== TASK ITEM ==
Print the data that follows exactly as it stands, from its first line through the line containing "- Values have", and stop there.

──────── DATA SECTION ────────

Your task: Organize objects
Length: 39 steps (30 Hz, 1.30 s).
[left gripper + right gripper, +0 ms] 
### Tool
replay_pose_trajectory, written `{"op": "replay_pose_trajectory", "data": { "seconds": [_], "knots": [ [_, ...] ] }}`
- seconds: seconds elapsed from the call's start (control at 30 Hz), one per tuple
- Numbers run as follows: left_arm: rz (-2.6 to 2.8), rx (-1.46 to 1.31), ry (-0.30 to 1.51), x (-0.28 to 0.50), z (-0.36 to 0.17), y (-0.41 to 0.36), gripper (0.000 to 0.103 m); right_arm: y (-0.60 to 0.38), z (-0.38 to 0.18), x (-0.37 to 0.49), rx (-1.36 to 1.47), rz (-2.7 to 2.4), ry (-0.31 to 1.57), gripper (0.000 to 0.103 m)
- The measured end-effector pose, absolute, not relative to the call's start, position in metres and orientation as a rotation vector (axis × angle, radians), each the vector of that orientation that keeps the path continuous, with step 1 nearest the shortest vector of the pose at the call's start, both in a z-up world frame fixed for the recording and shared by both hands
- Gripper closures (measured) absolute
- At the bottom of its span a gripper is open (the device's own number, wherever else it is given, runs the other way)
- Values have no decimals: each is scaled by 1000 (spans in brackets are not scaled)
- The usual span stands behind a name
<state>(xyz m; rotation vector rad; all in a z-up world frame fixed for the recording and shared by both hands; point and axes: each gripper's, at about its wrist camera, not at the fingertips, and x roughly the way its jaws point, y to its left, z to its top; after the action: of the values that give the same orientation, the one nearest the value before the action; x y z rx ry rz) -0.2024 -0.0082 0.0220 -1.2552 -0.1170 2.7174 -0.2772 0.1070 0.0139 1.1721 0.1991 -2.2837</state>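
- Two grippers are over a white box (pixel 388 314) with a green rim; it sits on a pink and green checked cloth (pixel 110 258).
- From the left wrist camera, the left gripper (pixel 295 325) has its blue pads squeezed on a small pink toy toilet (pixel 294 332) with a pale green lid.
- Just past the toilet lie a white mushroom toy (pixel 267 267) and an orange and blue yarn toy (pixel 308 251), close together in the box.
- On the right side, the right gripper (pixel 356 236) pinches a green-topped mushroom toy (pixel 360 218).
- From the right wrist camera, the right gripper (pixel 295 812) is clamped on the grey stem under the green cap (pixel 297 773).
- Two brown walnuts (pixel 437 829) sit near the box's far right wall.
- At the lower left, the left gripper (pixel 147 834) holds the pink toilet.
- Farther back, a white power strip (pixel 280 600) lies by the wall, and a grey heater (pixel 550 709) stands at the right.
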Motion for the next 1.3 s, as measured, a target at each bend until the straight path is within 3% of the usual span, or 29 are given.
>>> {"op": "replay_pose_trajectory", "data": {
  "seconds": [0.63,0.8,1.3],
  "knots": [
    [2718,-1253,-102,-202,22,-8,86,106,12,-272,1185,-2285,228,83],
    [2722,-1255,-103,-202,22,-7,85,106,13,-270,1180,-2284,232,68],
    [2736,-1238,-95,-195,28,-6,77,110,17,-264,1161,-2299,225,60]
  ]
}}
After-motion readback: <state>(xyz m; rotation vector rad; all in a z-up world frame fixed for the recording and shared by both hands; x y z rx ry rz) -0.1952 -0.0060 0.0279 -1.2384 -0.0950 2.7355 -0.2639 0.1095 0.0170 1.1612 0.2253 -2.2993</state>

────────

== ANSWER BELOW ==
Your task: Organize objects
Length: 39 steps (30 Hz, 1.30 s).
[left gripper + right gripper, +0 ms] 
### Tool
replay_pose_trajectory, written `{"op": "replay_pose_trajectory", "data": { "seconds": [_], "knots": [ [_, ...] ] }}`
- seconds: seconds elapsed from the call's start (control at 30 Hz), one per tuple
- Numbers run as follows: left_arm: rz (-2.6 to 2.8), rx (-1.46 to 1.31), ry (-0.30 to 1.51), x (-0.28 to 0.50), z (-0.36 to 0.17), y (-0.41 to 0.36), gripper (0.000 to 0.103 m); right_arm: y (-0.60 to 0.38), z (-0.38 to 0.18), x (-0.37 to 0.49), rx (-1.36 to 1.47), rz (-2.7 to 2.4), ry (-0.31 to 1.57), gripper (0.000 to 0.103 m)
- The measured end-effector pose, absolute, not relative to the call's start, position in metres and orientation as a rotation vector (axis × angle, radians), each the vector of that orientation that keeps the path continuous, with step 1 nearest the shortest vector of the pose at the call's start, both in a z-up world frame fixed for the recording and shared by both hands
- Gripper closures (measured) absolute
- At the bottom of its span a gripper is open (the device's own number, wherever else it is given, runs the other way)
- Values have no decimals: each is scaled by 1000 (spans in brackets are not scaled)

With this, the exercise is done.